Links From Around
In These Times reviews The Secret Life of Oscar Wilde by Neil McKenna. The reviewer postively gushes:Making use of hitherto unpublished and unconsulted documents, diaries and letters, this extraordinary book—just published in the United States—also gives a new and revealing portrait of Wilde’s sexuality that supercedes all previous Wilde biographies. Moreover, McKenna’s book gives us, at long last, a definitive account of the political cover-up of the homosexual scandals within England’s ruling and royal elites that motored Wilde’s prosecution and trial.
I'm glad it's a good book and all, but I like to think there's more to Wilde than his sexuality.
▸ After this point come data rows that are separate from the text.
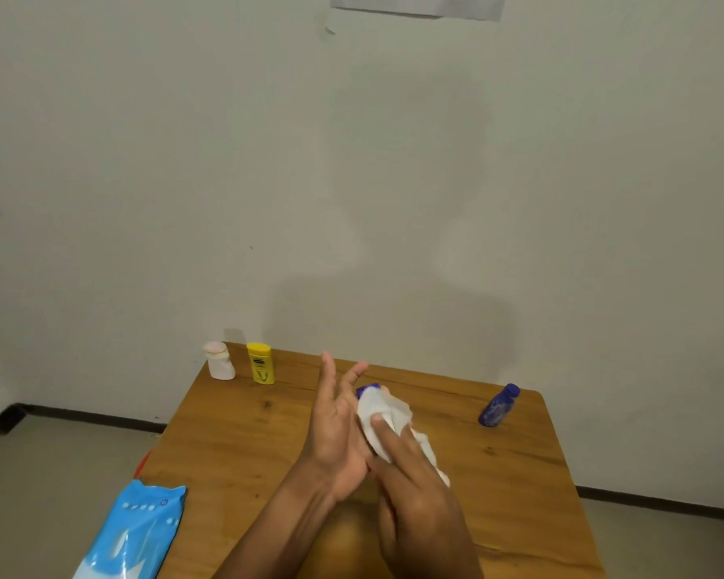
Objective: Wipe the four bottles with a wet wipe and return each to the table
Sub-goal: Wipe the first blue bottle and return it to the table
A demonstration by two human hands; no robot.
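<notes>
Your right hand (410,491) holds the wet wipe (383,415) wrapped round a purple-capped bottle (368,389) above the wooden surface (243,436). Your left hand (337,432) supports it, fingers straight, grip wide. Beyond that bottle: white bottle (219,361) and yellow bottle (261,364) far left, blue bottle (498,406) right.

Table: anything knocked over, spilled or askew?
Nothing spilled. The white bottle, yellow bottle and blue bottle stand on the table; only the wet wipe pack overhangs its near-left edge.
</notes>
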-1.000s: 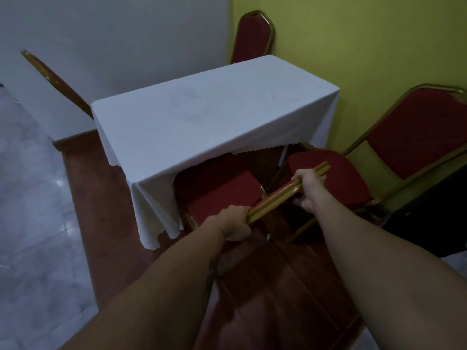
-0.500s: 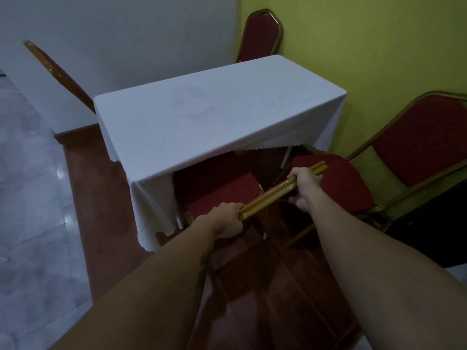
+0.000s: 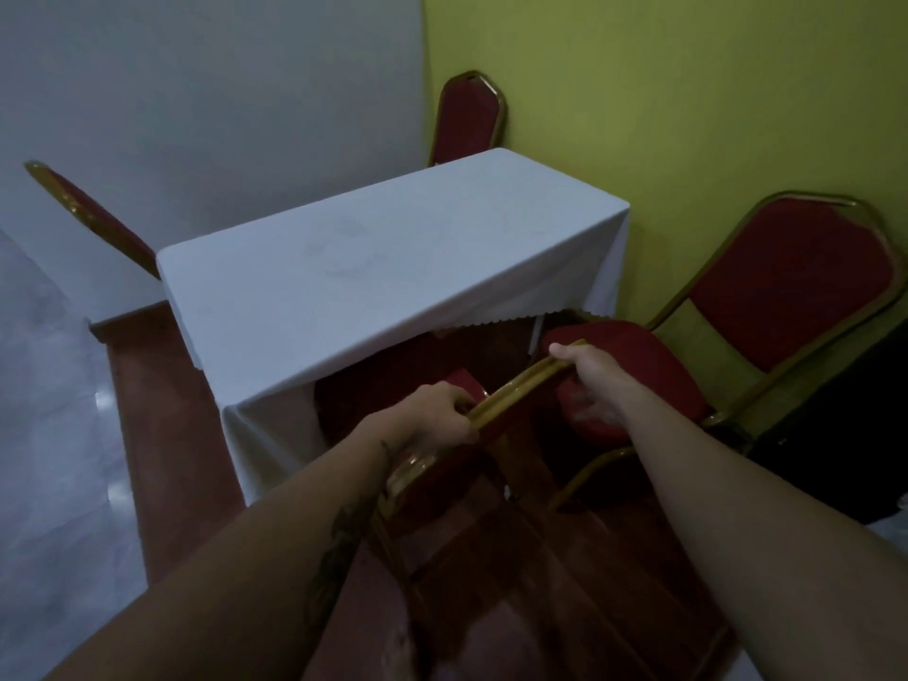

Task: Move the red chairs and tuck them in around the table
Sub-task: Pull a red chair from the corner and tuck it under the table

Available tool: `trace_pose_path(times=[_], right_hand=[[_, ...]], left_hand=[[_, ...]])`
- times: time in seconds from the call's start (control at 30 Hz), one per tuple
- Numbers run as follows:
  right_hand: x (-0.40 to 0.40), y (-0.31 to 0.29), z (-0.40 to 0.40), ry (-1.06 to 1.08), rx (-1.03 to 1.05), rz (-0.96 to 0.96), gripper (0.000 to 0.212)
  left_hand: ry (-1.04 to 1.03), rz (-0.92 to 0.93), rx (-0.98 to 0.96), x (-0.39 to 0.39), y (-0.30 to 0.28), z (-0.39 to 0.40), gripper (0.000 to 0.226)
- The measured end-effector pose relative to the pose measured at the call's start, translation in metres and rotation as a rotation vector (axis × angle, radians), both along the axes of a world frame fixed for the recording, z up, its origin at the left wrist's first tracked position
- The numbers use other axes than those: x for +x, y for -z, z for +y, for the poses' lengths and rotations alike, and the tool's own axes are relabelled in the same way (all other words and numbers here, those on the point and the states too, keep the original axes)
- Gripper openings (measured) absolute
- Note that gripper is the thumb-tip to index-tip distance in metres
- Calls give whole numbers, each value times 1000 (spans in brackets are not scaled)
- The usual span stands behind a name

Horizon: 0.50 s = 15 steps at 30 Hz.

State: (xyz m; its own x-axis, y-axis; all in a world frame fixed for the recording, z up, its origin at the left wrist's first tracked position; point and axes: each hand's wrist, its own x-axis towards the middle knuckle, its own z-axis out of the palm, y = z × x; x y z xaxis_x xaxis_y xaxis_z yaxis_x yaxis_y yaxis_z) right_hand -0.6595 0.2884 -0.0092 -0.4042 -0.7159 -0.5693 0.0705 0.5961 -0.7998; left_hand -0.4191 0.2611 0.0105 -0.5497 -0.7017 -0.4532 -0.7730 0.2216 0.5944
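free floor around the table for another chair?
Free: the left side, floor between the cloth and the pale tiles. Crowded: the right, where the side chair fills the gap to the green wall, close beside the near chair held by both hands.

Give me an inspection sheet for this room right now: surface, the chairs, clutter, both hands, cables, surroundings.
Surface: table under a white tablecloth, nothing on top.
Job's things: four red chairs with gold frames. The held chair is at the near side, its seat under the cloth edge. The right chair stands angled by the table's corner, not tucked in. The far chair is at the far end. The left chair shows only its tilted back.
Clutter: nothing seen.
Grippers: left hand and right hand both grip the held chair's top rail.
Cables: nothing seen.
Surroundings: white wall, green wall, reddish wood floor, grey tiles at left.
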Motion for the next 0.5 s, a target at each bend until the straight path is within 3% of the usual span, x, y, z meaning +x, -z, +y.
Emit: trace_pose_path(times=[0.27, 0.5], right_hand=[[-92, -36, -33, -9, 6, 304, 78], [-206, -85, -30, 56, 91, 598, 73]], left_hand=[[92, 243, -111, -109, -44, -77, 46], [223, 312, -86, -227, -56, -125, 37]])
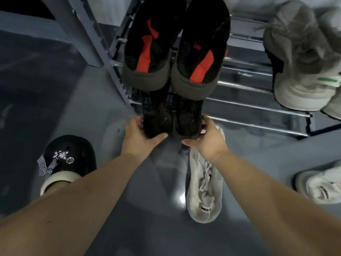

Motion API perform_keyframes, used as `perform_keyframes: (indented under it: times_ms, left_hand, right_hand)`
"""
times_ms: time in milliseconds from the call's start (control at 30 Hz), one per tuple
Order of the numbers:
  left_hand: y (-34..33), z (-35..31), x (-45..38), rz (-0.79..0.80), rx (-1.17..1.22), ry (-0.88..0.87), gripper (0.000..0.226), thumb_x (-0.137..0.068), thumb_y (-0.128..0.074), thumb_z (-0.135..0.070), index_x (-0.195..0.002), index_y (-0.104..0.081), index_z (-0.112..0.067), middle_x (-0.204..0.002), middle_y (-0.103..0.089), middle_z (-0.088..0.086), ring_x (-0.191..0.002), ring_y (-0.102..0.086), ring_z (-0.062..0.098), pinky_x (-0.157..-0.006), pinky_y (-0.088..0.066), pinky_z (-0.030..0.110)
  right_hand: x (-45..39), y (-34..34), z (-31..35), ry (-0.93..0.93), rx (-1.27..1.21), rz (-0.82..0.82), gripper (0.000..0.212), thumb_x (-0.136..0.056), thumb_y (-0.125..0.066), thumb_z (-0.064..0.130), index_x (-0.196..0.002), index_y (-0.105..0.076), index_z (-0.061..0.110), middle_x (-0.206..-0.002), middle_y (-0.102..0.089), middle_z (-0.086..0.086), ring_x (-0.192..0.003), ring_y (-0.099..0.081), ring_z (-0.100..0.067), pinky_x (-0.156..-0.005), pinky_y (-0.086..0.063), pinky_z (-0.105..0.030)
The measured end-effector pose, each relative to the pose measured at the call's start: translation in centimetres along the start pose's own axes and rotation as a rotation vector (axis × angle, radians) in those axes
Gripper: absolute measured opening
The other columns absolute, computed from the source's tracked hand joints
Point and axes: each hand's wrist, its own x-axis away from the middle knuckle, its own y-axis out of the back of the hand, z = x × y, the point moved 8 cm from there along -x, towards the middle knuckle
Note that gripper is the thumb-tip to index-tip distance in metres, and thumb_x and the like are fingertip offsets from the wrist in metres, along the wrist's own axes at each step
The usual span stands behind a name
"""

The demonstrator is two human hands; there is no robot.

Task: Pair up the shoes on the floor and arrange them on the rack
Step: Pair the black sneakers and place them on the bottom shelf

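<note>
A pair of black shoes [172, 119] stands side by side at the front of the rack's lowest bars [258, 124]. My left hand [140, 133] grips the heel of the left shoe and my right hand [204, 137] grips the heel of the right one, thumbs under the heels. On the shelf above sits a black pair with orange tongues [175, 48]. A grey pair with a green stripe [302, 58] stands on the rack at right.
On the grey floor lie a white laced sneaker [204, 185] under my right wrist, another white sneaker [321, 185] at the right edge, and a black clog with charms and a checked bow [68, 159] at left. The rack's grey side post [88, 34] rises at upper left.
</note>
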Motion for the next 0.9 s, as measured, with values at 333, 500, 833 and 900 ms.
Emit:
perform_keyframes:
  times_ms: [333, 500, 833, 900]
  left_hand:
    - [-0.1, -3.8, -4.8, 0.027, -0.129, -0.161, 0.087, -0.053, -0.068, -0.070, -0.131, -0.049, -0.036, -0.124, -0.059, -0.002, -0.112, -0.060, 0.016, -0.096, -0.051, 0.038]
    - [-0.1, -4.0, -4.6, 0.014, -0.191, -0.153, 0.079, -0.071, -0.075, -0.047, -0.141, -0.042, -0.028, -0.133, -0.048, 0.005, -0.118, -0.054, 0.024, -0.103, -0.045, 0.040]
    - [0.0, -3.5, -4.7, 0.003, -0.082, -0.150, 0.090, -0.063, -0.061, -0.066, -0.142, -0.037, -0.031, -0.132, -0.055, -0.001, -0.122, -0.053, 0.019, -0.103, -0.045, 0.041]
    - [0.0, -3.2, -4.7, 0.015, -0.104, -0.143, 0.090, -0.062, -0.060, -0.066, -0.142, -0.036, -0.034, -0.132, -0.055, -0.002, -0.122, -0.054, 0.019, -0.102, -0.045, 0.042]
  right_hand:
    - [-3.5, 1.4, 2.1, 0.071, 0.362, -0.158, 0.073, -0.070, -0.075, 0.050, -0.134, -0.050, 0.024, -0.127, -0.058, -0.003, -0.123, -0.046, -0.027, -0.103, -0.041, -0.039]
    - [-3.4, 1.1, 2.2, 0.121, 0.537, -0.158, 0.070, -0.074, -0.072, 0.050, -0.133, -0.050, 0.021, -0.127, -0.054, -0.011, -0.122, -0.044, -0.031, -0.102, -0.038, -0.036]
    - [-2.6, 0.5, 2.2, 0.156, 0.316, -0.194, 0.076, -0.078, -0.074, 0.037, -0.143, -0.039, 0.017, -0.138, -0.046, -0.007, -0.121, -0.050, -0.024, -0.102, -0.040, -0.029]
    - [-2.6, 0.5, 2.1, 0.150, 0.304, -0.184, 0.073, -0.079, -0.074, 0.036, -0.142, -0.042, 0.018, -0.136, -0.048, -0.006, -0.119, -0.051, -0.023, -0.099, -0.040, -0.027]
He did, after all, write The Picture of Dorian Gray and The Importance of Being Earnest.
Here's a review of a book that will either make you sick or scare your pants off (the book not the review). The book is It Takes a Family: Conservatism and the Common Good by that most compassionate of conservatives Senator Rick Santorum. Santorum is a man who believes society is degenerating because women now work outside the home. The man who then went on to author the welfare legislation that forced single mothers away from their children for longer hours than ever before. A man who believes that African-Americans were doing better in the 19th century than the 20th while representing a state that is 10 percent black. And the man who compares abortion to slavery.
But the fact that Santorum is one of the most ideologically conservative members of Congress, who is anti-gay, anti-choice, anti-evolution, anti-working women isn't news. That isn't what is so scary. It's the way that he is so easily capable of making all of this sound semi-rational.
And that's not even from the book, just from the review. The book sounds much, much worse.
I think the reviewer writing in The Nation doesn't think highly Cormac McCarthy's latest book: "The moral intensity remains; the imaginative complexity is gone." What do you think?
Orhan Pamuk, author of Snow and most recently Istanbul, faces up to three years in prison for having the nerve to say that 30,000 Kurds and 1 million Armenians were killed in Turkey 90 years ago. The first hearing in the trial is scheduled for December 16th of this year. (link via Maud Newton)
Ian Holding's top ten books on southern Africa. Sadly and embarrassingly, the only one of these books I have read is J.M. Coetzee's Disgrace and at the moment I am having a hard time remembering what it was about. Maybe I meant to read it but never did. That would explain the memory problem, or part of it anyway.
Sandra at Book World has me seriously contemplating reading Clarissa. The paperback is over 1,500 pages. When I was a kid l loved to read long books, the longer the better (at that age 354 pages was a long book!). To read a "big" book when you're 8 or 9 is an accomplishment, something everyone praises you for. When you're an adult people just want to know if you're crazy. I already know I'm crazy, but am I crazy enough to read Clarissa? Maybe if Sandra actually takes the plunge I'll be inspired to do it too.
Last night I read "Apocalypse and its Aftermath" by Marina Warner the commentary article in the August 19th and 26th double issue of the TLS (scroll down, it's currently the second article on the page). Unfortunately the entire article isn't online but if you can get your hands on a copy of it from your library it was very good. It is an examination of the biblical Book of Revelation and how it has been represented or mispresented in literature.